Transcribe exactly the first line of the listing below and each line that follows it, ending with the line that contains "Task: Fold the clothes", and omit the remainder.
++++ Supplied records ++++
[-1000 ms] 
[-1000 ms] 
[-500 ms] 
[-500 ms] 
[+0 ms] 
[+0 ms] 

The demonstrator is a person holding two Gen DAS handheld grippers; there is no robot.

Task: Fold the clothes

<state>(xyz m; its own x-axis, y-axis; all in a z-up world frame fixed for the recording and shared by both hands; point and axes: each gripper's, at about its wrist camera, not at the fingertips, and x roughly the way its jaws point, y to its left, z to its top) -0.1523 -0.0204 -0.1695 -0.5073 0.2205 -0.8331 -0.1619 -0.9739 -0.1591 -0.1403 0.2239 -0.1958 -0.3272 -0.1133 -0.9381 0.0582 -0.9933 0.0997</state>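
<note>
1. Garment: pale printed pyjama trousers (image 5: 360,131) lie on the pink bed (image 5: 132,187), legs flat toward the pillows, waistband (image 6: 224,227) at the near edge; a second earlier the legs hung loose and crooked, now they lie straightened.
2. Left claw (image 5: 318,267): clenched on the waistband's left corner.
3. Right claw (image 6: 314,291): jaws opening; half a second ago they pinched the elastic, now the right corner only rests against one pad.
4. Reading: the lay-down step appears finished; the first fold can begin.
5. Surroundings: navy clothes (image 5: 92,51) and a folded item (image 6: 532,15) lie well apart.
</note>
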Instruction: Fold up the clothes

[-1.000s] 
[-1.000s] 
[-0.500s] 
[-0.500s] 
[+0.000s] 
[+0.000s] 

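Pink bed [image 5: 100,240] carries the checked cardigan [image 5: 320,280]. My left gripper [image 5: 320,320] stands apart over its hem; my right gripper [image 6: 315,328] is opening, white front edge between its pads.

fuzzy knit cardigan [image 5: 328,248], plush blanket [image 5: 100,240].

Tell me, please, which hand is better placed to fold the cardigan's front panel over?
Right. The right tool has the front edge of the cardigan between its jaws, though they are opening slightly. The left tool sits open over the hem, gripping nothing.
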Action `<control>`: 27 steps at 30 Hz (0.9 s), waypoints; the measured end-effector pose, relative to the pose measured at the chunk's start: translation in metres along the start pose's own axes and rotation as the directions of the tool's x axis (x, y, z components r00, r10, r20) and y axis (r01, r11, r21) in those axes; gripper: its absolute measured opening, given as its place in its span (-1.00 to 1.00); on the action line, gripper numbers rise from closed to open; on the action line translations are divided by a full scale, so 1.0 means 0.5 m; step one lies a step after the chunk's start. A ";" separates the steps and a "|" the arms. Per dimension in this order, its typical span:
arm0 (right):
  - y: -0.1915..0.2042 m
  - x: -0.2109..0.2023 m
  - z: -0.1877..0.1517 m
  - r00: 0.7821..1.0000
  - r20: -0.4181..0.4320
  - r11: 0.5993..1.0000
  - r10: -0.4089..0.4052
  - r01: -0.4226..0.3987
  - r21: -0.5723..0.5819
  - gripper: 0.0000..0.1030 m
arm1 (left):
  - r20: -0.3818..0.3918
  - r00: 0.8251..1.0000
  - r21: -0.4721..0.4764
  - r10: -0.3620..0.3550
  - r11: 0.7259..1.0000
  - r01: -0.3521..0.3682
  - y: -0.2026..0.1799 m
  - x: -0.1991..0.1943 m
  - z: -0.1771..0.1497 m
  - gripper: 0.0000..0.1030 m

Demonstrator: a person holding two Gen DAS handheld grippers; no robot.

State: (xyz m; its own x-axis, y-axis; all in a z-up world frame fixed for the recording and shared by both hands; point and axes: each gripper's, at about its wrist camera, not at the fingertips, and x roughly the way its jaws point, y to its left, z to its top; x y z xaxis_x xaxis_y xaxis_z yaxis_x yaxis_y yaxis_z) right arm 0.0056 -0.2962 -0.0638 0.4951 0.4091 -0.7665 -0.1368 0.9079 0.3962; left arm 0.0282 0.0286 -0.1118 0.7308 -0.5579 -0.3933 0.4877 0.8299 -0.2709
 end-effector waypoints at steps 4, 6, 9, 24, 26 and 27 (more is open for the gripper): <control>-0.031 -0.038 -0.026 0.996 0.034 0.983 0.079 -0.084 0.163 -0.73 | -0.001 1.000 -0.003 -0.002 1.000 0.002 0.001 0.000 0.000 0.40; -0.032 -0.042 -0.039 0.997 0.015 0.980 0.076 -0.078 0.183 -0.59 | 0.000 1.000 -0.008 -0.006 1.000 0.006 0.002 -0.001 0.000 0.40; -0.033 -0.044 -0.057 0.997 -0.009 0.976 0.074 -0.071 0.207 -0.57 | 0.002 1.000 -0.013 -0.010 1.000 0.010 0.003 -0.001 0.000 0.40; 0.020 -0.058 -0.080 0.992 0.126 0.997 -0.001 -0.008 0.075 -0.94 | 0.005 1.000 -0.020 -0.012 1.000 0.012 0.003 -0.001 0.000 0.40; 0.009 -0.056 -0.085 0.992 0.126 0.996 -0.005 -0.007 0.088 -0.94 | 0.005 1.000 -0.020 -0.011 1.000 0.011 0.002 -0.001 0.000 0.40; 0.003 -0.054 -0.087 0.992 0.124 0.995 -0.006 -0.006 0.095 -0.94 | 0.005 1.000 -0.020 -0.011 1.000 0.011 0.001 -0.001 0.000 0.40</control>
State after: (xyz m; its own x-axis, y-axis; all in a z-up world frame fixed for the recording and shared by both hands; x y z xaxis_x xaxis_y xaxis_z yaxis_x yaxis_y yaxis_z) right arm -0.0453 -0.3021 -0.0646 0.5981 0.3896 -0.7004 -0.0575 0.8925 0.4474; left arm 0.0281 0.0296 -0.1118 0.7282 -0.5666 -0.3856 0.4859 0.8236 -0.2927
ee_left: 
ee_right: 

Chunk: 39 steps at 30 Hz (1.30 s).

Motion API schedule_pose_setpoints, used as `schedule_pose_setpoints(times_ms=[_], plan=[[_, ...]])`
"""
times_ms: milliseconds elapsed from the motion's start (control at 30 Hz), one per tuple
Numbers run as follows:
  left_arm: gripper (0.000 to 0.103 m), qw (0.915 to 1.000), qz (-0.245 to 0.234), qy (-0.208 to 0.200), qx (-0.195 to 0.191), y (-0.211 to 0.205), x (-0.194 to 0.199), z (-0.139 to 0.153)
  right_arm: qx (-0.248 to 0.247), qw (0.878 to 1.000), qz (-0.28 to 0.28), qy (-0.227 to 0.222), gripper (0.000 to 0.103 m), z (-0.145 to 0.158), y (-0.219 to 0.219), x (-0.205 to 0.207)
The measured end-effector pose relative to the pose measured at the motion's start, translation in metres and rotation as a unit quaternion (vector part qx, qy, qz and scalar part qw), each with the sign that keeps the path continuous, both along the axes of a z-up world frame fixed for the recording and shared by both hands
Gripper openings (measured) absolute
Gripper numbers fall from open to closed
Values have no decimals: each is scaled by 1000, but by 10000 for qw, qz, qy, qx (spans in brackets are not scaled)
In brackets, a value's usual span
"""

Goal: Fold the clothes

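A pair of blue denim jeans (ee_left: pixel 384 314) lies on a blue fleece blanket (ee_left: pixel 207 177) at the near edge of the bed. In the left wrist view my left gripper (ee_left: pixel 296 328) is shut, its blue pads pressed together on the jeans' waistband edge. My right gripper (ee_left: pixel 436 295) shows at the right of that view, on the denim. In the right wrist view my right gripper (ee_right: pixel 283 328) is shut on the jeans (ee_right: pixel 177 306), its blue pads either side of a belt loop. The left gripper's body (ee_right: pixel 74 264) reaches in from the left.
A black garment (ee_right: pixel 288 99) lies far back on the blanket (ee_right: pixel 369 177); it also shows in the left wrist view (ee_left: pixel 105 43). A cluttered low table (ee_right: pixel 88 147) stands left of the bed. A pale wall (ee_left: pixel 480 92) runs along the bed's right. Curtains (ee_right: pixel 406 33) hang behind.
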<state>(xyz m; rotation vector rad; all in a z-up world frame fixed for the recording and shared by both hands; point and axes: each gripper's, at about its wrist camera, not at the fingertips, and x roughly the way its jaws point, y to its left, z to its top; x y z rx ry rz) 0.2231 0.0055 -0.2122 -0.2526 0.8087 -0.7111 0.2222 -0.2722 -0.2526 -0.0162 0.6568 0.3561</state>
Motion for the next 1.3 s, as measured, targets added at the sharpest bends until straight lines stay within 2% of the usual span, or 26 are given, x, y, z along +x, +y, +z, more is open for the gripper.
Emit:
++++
* _Answer to this exercise_
[-1000 ms] 
[-1000 ms] 
[-500 ms] 
[-500 ms] 
[+0 ms] 
[+0 ms] 

The demonstrator is a person holding two Gen DAS handheld grippers; there is no robot.

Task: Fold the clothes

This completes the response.